Your goal -
Please show each line of the listing where "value" is present.

Information supplied -
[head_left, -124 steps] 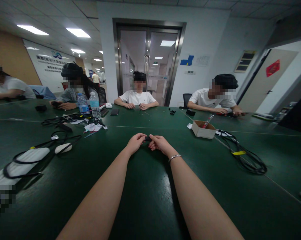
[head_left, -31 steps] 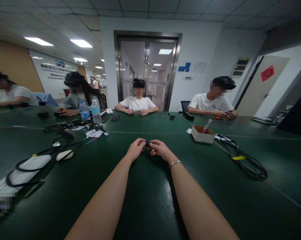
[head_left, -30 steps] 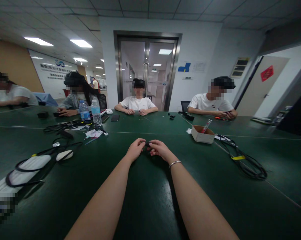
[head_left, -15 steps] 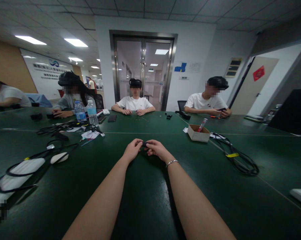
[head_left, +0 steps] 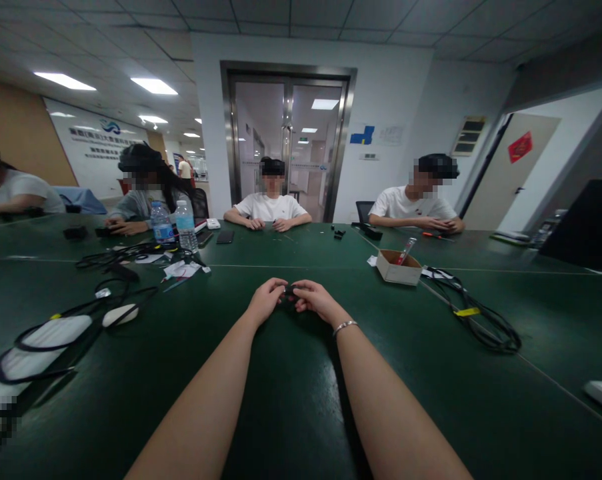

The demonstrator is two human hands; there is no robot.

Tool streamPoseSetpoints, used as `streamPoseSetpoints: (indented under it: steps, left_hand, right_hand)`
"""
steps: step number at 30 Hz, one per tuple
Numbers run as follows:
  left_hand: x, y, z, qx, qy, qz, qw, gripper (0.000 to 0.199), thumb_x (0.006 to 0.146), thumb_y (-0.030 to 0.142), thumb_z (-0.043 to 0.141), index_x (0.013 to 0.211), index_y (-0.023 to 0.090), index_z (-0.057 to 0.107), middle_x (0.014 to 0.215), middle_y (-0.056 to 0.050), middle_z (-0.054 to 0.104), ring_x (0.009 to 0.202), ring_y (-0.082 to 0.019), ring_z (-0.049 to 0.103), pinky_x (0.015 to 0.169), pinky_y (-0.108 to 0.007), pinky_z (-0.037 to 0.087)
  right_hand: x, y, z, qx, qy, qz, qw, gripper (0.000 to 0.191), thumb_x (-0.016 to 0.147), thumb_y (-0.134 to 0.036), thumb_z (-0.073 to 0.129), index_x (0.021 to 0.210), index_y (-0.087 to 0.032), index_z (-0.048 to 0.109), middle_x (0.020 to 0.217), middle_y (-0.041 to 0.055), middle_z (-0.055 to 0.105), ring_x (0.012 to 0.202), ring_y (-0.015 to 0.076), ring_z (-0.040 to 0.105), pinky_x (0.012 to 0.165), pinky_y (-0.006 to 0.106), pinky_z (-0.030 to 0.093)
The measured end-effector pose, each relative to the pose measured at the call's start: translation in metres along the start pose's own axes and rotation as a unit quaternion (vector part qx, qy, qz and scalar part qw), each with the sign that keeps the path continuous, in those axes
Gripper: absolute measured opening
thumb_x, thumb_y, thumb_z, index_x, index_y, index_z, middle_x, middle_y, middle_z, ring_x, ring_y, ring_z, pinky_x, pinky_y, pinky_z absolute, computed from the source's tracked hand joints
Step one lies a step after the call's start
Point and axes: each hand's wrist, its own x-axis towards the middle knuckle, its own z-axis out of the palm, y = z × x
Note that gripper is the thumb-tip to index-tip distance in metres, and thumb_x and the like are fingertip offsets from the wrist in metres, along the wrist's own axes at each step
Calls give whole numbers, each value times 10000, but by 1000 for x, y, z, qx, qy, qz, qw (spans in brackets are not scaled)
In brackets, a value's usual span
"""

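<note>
A small dark object [head_left: 289, 291] is pinched between my two hands, above the middle of the green table [head_left: 291, 373]. My left hand [head_left: 267, 299] has its thumb and fingers closed on the object's left end. On the other end, the thumb and forefinger of my right hand [head_left: 317, 300] are closed, with the other fingers curled below. A silver bracelet [head_left: 345, 327] circles my right wrist. The fingers cover much of the object, so its exact shape cannot be made out.
An open box [head_left: 399, 270] holds a red and clear item. Right of it lies a coiled black cable [head_left: 485, 327]. At the left are two water bottles [head_left: 185, 227], papers, more cables and a white power strip [head_left: 55, 340]. Several people sit around the table.
My hands stay nearly in place, still on the small dark object. Across the table at the right, a person's hands have lowered, and the dark item in them no longer shows.
</note>
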Motion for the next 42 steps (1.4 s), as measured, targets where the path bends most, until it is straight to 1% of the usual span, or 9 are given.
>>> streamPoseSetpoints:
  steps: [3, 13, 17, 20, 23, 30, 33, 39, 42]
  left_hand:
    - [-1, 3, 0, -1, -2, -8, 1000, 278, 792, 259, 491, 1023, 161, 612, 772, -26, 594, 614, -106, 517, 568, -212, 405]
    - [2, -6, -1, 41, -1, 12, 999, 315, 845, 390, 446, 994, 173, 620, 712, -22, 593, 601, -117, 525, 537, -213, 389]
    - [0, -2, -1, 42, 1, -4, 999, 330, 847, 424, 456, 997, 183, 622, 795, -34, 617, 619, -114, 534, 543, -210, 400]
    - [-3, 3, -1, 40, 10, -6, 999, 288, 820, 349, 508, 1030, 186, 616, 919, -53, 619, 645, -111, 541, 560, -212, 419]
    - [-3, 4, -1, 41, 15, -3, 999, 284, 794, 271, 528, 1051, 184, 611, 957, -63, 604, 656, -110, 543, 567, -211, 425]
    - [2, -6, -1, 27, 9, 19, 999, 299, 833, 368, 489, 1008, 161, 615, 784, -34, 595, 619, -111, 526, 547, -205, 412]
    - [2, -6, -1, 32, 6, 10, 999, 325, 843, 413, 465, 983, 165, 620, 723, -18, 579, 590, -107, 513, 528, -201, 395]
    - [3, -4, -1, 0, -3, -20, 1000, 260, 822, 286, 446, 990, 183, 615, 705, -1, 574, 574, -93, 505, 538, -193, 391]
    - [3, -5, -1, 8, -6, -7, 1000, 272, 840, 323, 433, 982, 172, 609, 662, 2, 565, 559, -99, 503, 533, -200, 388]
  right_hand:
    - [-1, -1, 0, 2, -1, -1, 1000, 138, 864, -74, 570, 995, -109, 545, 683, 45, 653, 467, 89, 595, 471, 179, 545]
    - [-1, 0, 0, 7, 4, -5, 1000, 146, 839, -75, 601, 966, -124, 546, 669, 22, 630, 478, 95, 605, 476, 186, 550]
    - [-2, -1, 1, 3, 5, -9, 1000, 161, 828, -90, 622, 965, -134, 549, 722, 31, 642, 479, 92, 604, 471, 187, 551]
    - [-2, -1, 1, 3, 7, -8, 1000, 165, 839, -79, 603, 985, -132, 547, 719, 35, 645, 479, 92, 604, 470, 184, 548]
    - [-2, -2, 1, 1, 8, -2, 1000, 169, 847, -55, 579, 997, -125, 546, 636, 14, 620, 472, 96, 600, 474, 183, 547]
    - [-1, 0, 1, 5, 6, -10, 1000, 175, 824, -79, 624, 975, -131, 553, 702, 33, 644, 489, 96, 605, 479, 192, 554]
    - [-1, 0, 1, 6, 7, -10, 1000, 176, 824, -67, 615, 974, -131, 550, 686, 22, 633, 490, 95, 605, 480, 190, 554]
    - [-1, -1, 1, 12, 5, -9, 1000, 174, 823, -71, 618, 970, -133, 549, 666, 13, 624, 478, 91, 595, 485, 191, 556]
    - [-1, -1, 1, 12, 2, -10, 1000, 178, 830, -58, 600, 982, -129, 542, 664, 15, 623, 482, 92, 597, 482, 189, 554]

Written solution -
Calls give whole numbers, each value times 10000, but by 1000 for x, y, z, qx, qy, qz, qw (spans in brackets are not scaled)
In brackets, a value's usual span

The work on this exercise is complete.